**EXERCISE AIM**
Copy out all lines of the records in which the word "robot" appears.

**DATA EXCERPTS**
==========

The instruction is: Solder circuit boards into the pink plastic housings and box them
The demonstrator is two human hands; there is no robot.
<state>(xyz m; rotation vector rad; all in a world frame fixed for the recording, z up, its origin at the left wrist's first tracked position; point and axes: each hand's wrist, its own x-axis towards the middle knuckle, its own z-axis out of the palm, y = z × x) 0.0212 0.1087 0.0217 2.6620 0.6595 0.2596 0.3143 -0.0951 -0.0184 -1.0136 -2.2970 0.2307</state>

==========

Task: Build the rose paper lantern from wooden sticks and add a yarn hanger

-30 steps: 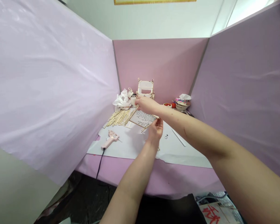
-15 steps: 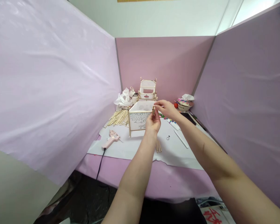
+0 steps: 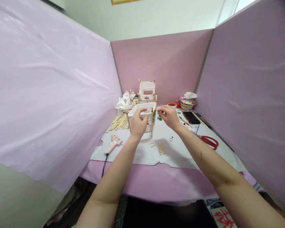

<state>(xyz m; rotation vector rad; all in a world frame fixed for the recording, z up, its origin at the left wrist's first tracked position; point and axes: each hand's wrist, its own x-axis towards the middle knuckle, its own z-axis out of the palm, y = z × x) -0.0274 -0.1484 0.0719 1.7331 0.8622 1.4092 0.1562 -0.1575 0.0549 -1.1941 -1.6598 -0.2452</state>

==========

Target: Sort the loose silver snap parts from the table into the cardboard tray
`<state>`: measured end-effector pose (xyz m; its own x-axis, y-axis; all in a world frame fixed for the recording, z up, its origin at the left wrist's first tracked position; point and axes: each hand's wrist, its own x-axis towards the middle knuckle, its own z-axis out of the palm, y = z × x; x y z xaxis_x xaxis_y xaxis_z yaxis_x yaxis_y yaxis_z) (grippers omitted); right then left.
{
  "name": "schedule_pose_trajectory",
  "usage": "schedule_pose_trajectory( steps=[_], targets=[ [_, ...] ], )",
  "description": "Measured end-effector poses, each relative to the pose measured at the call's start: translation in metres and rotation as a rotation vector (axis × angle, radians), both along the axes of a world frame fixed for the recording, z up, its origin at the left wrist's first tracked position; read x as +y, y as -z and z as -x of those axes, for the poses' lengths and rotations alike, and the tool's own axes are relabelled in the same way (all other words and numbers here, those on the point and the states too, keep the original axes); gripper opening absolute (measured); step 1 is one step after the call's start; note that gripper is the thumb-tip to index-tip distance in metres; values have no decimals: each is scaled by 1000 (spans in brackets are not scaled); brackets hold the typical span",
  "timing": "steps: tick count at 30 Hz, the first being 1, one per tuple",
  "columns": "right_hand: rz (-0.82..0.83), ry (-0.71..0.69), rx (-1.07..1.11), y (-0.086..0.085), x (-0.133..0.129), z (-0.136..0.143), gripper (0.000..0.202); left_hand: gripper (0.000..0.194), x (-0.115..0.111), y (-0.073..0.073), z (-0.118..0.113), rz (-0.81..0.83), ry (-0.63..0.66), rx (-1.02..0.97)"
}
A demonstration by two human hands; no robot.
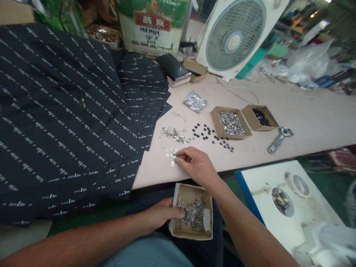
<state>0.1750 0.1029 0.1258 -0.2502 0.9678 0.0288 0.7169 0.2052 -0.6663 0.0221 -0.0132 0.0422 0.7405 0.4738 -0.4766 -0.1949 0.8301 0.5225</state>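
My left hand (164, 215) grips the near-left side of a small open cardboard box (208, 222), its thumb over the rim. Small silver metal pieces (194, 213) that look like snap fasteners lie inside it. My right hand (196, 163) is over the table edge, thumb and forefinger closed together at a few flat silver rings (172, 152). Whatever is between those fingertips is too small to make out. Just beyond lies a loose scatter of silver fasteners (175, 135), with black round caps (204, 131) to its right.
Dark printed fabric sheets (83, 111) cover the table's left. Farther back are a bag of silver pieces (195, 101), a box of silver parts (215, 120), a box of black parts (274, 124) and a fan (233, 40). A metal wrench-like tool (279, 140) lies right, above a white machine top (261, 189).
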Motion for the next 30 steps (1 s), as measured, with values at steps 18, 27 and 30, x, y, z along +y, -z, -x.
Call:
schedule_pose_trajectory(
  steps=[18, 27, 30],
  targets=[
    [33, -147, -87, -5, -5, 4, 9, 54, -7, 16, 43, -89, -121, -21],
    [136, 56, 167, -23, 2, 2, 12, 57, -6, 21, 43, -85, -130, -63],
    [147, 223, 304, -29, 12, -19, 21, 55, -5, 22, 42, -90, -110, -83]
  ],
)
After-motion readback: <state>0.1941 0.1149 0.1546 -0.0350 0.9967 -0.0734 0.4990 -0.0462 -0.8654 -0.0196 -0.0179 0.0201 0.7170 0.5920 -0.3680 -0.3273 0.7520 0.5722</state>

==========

**SOLUTION**
The demonstrator is two human hands; there is no robot.
A demonstration by two human hands; no robot.

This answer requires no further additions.